A mesma Câmara que analisou a ação movida pelo torcedor corintiano determinou que o Santos Futebol Clube e a FPF paguem indenização de cerca de R$ 96 mil a um torcedor atingido por uma bomba caseira dentro do estádio Vila Belmiro, que pertence ao Santos. O valor seria para reparar os danos estéticos e morais, pois o autor da ação teve que realizar uma cirurgia plástica após o evento.
Em outra ação, o Atlético Paranaense foi condenado a pagar R$ 3 mil por danos morais a um torcedor atingido por uma placa publicitária no estádio do time, a Arena da Baixada. De acordo com a assessoria do clube, fortes chuvas fizeram com que o anúncio caísse, atingindo o espectador. O Atlético informou que não é parte em nenhuma outra ação movida por torcedores. O processo foi julgado em 2011 pela 1ª Turma Recursal dos Juizados Especiais do Paraná.

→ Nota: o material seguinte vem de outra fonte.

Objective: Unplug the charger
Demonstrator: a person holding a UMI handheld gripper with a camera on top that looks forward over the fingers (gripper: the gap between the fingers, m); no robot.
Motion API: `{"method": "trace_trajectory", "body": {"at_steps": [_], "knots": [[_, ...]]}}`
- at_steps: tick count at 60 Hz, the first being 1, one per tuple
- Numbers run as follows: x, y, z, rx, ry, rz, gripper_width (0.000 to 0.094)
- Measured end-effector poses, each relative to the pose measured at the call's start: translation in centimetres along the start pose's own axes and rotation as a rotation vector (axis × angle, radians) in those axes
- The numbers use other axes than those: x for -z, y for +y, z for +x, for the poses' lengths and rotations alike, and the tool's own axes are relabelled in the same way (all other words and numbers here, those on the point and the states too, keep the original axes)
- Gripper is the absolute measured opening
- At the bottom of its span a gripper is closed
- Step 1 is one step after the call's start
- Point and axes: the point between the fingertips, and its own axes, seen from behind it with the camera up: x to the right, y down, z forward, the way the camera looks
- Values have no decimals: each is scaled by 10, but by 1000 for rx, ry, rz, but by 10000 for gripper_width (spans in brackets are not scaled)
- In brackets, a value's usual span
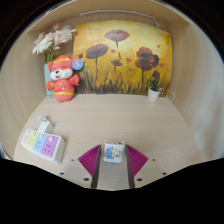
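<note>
Gripper view: your gripper (113,160) had the charger (114,154) clamped between both pads – already well clear of the power strip (42,143) off to the side. Looked a shallow pinch, so it might've slipped out if you swung fast.

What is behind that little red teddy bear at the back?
Behind the teddy bear stand pale flowers and the curved beige wall; a poppy painting hangs beside it. The bear's body hides the flowers' base, so a vase cannot be confirmed.

Pale wooden table (110,115) bears power strip (42,145) (white), plush toy (63,80).
</note>
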Motion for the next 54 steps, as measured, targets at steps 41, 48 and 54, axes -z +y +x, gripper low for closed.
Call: {"method": "trace_trajectory", "body": {"at_steps": [41,48,54], "knots": [[274,-66,-25,-21,22,222,726],[294,-50,-34,1,24,208,723],[309,-45,-41,-2,22,212,729]]}}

Em sentido contrário, a 4ª Câmara de Direito Privado do TJ-SP negou pedido de indenização de um torcedor do São Caetano atingido por uma pedra dentro de um ônibus fretado pelo time. Segundo o processo, o veículo se dirigia ao estádio quando um torcedor do time rival, Santo André, atirou a pedra. A vítima precisou realizar uma cirurgia plástica e tratamento odontológico para reparar os danos sofridos. Por meio de sua assessoria de imprensa, o São Caetano informou que o incidente não está relacionado ao clube, pois aconteceu fora do estádio.
Na decisão proferida pelo TJ-SP não é citado o Estatuto do Torcedor ou Código de Defesa do Consumidor. Os desembargadores entenderam que o evento foi um caso fortuito, e nessa situação a responsabilidade, de acordo como artigo nº 743 do Código Civil, não é do transportador.
Para o advogado Paulo Valed Perry Filho, do Siqueira Castro Advogados, o evento se encaixa nas situações previstas pelo Estatuto do Torcedor, ainda pouco conhecido da população. Ele diz que muitos advogados preferem se apoiar em outras normas, menos específicas, para embasar suas defesas. “O Estatuto passeia por áreas do direito que já estão previstas por outras normas, como o Código Civil e do consumidor. Por isso, considero que ele pode estar caminhando para o rol de leis que não vão pegar”, afirma.
Procurados pelo Valor, Cruzeiro, Atlético Paranaense, São Paulo e Santos não deram retorno até o fechamento da edição.